TASK PROMPT. Treat the line containing "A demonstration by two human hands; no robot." as the last one, and return every line exactly from the first line of the material below up to it.

SOURCE DATA.
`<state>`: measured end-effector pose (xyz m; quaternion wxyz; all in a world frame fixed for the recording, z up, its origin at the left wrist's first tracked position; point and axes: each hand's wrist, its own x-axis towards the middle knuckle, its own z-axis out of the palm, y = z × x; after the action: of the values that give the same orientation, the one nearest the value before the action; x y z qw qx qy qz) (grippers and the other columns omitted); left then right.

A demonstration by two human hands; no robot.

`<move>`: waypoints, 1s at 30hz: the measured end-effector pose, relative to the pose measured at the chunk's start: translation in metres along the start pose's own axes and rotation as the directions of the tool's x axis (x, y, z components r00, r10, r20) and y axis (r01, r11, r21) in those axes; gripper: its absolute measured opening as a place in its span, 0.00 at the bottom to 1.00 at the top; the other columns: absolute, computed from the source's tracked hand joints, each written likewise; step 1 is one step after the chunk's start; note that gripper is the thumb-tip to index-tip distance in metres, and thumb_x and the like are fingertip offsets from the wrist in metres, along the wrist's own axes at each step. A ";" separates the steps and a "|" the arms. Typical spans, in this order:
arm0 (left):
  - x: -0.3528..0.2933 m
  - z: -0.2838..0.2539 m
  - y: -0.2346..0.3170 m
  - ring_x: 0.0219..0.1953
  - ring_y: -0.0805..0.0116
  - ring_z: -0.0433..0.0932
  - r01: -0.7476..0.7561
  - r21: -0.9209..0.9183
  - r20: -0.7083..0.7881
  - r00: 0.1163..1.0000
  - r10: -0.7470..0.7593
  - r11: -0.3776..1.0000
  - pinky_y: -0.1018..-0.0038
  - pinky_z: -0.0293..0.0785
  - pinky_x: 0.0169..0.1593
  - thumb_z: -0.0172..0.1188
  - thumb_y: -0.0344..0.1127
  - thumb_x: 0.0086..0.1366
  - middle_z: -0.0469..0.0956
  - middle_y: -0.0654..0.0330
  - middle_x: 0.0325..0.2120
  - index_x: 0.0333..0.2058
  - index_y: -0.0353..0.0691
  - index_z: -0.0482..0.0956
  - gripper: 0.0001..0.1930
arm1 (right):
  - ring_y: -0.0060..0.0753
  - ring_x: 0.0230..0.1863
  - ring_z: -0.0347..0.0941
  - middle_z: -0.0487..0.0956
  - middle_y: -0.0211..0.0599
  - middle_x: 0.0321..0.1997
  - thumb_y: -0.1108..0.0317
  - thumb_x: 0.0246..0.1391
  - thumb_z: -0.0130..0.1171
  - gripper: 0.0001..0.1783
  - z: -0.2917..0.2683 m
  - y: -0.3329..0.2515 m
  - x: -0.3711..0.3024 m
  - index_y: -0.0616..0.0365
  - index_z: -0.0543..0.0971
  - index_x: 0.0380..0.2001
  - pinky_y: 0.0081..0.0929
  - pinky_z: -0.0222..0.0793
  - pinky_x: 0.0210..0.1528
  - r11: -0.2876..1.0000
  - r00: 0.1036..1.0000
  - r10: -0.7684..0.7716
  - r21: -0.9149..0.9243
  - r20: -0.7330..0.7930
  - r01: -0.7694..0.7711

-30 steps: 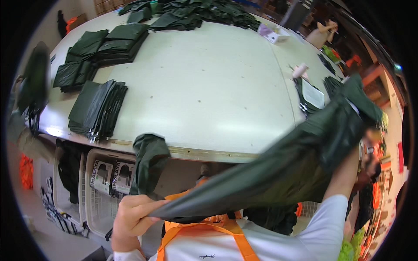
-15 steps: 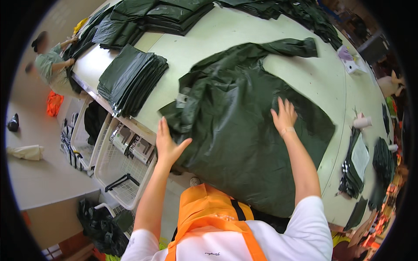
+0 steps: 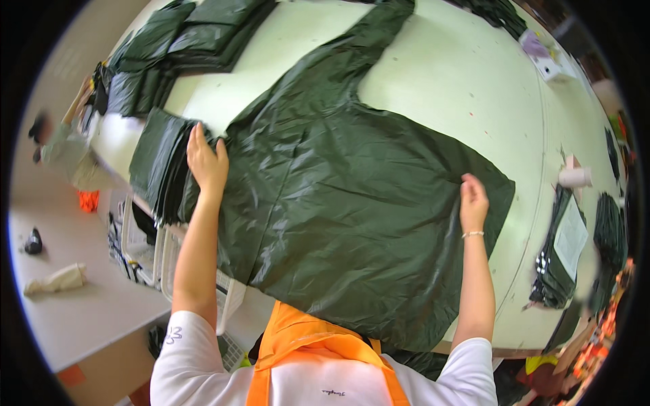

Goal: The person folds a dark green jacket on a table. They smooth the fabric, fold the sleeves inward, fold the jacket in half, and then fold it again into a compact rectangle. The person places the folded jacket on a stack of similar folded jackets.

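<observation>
Garment: a dark green, shiny garment (image 3: 352,203) lay spread across the pale table (image 3: 467,88), creased over its broad body, its lower edge hanging over the table's near side above the orange apron (image 3: 305,335).
Sleeve: one long sleeve (image 3: 338,51) ran away from both hands, toward the far side of the table.
Left hand: the left hand (image 3: 207,166) was unfolded, fingers together and pointing away, thumb standing apart; nothing showed in its grasp.
Garment from left hand: the body lay just to its right, its left edge beside the thumb; whether they touched could not be told.
Folded stack: a stack of dark green folded pieces (image 3: 152,162) stood immediately left of that hand.
Right hand: the right hand (image 3: 474,203), with a bracelet (image 3: 472,234) at the wrist, was narrow, its fingers bent close together; whether it pinched any cloth could not be told.
Garment from right hand: most of the cloth lay to its left, with a smaller corner reaching out to its right.
Table's right side: a white roll (image 3: 575,177) stood near a pale sheet (image 3: 571,237) lying on a dark bundle (image 3: 547,274).
</observation>
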<state>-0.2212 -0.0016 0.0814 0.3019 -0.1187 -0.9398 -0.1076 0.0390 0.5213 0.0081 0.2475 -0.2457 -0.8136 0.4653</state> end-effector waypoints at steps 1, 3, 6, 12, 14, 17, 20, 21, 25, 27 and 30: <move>0.019 0.020 0.011 0.58 0.45 0.63 0.027 -0.068 0.073 0.997 -0.022 0.997 0.61 0.59 0.59 0.59 0.41 0.58 0.65 0.43 0.56 0.59 0.34 0.60 0.33 | 0.38 0.44 0.72 0.76 0.42 0.46 0.70 0.53 0.57 0.14 -0.014 -0.014 0.016 0.62 0.76 0.43 0.30 0.68 0.47 0.968 0.980 -0.082 -0.249 -0.183 0.034; 0.059 0.073 0.029 0.58 0.46 0.64 0.126 -0.044 0.253 0.961 -0.111 0.991 0.60 0.60 0.59 0.56 0.52 0.59 0.65 0.43 0.56 0.60 0.34 0.59 0.37 | 0.49 0.51 0.67 0.74 0.46 0.47 0.68 0.52 0.57 0.17 -0.049 0.002 0.048 0.63 0.74 0.45 0.38 0.60 0.56 0.789 0.826 -0.361 -0.614 -0.433 0.023; 0.113 0.138 0.071 0.59 0.48 0.64 0.212 0.034 0.551 0.811 -0.195 0.977 0.59 0.61 0.59 0.48 0.68 0.56 0.65 0.43 0.57 0.62 0.35 0.57 0.46 | 0.45 0.41 0.74 0.79 0.43 0.33 0.48 0.56 0.54 0.29 -0.126 0.075 0.085 0.65 0.72 0.47 0.35 0.68 0.47 0.754 0.873 0.353 -0.450 -0.338 -0.479; 0.145 0.216 0.120 0.48 0.48 0.75 0.301 -0.197 0.738 0.672 -0.060 0.933 0.64 0.67 0.53 0.52 0.69 0.54 0.77 0.39 0.42 0.46 0.28 0.76 0.42 | 0.32 0.37 0.77 0.81 0.40 0.37 0.46 0.58 0.51 0.28 -0.135 0.000 0.122 0.66 0.78 0.37 0.26 0.71 0.43 0.391 0.368 0.900 -0.059 0.236 -0.919; 0.151 0.230 0.119 0.44 0.49 0.77 0.299 -0.228 0.820 0.572 0.017 0.927 0.64 0.69 0.50 0.55 0.65 0.54 0.78 0.41 0.38 0.43 0.26 0.77 0.39 | 0.33 0.38 0.76 0.81 0.41 0.38 0.50 0.60 0.49 0.25 -0.148 0.009 0.127 0.67 0.77 0.39 0.26 0.71 0.45 0.443 0.430 0.875 -0.010 0.221 -0.896; 0.173 0.229 0.097 0.34 0.61 0.78 0.701 -0.511 0.729 0.660 -0.180 0.497 0.68 0.72 0.39 0.67 0.50 0.52 0.80 0.52 0.29 0.31 0.30 0.80 0.23 | 0.33 0.40 0.75 0.79 0.44 0.42 0.53 0.60 0.51 0.23 -0.185 0.038 0.124 0.66 0.77 0.41 0.29 0.68 0.48 0.503 0.563 0.807 0.290 0.179 -0.814; 0.202 0.232 0.071 0.37 0.61 0.78 0.684 -0.503 0.624 0.711 -0.325 0.529 0.67 0.71 0.42 0.65 0.51 0.54 0.79 0.52 0.32 0.39 0.30 0.77 0.26 | 0.34 0.42 0.75 0.79 0.43 0.43 0.51 0.59 0.53 0.26 -0.156 0.080 0.117 0.68 0.77 0.41 0.29 0.67 0.48 0.631 0.639 0.767 0.259 -0.065 -0.731; 0.206 0.246 0.080 0.39 0.60 0.78 0.576 -0.453 0.541 0.785 -0.304 0.680 0.66 0.71 0.44 0.64 0.52 0.55 0.79 0.52 0.33 0.41 0.31 0.76 0.27 | 0.37 0.44 0.75 0.79 0.48 0.44 0.48 0.58 0.53 0.30 -0.163 0.115 0.109 0.72 0.77 0.41 0.30 0.66 0.48 0.679 0.654 0.734 0.172 -0.182 -0.714; 0.191 0.214 0.063 0.45 0.52 0.74 0.210 -0.347 0.265 0.957 -0.120 0.914 0.63 0.68 0.49 0.60 0.56 0.58 0.76 0.48 0.41 0.55 0.32 0.65 0.36 | 0.44 0.48 0.73 0.78 0.55 0.45 0.43 0.57 0.49 0.35 -0.141 0.113 0.104 0.73 0.77 0.43 0.31 0.64 0.52 0.582 0.673 0.628 -0.338 -0.392 -0.740; 0.129 0.152 0.057 0.51 0.50 0.69 -0.023 -0.360 0.150 0.985 0.082 0.933 0.62 0.64 0.54 0.59 0.47 0.61 0.71 0.44 0.48 0.56 0.32 0.63 0.31 | 0.45 0.50 0.73 0.77 0.55 0.48 0.44 0.57 0.50 0.34 -0.122 0.088 0.082 0.72 0.75 0.46 0.32 0.64 0.52 0.793 0.831 0.459 -0.278 -0.315 -0.543; -0.002 0.056 0.038 0.62 0.47 0.59 -0.193 -0.248 0.335 0.902 0.271 0.949 0.56 0.52 0.63 0.60 0.42 0.58 0.61 0.45 0.60 0.60 0.33 0.60 0.34 | 0.53 0.70 0.43 0.49 0.61 0.68 0.50 0.57 0.54 0.45 -0.088 0.018 -0.005 0.72 0.50 0.63 0.39 0.38 0.70 0.615 0.969 -0.001 -0.764 -0.246 -0.193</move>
<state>-0.2391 0.0500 0.0405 0.1187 -0.2793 -0.9417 -0.1450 0.1014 0.5815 0.0304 0.1794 -0.4227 -0.8871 0.0465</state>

RESPONSE BELOW.
`<state>`: measured end-effector pose (xyz m; quaternion wxyz; all in a world frame fixed for the recording, z up, its origin at the left wrist's first tracked position; point and axes: each hand's wrist, its own x-axis towards the middle knuckle, its own z-axis out of the palm, y = z × x; after the action: of the values that give the same orientation, the one nearest the value before the action; x y z qw qx qy qz) (grippers and the other columns omitted); left then right.

A demonstration by two human hands; no robot.

The exercise is finished.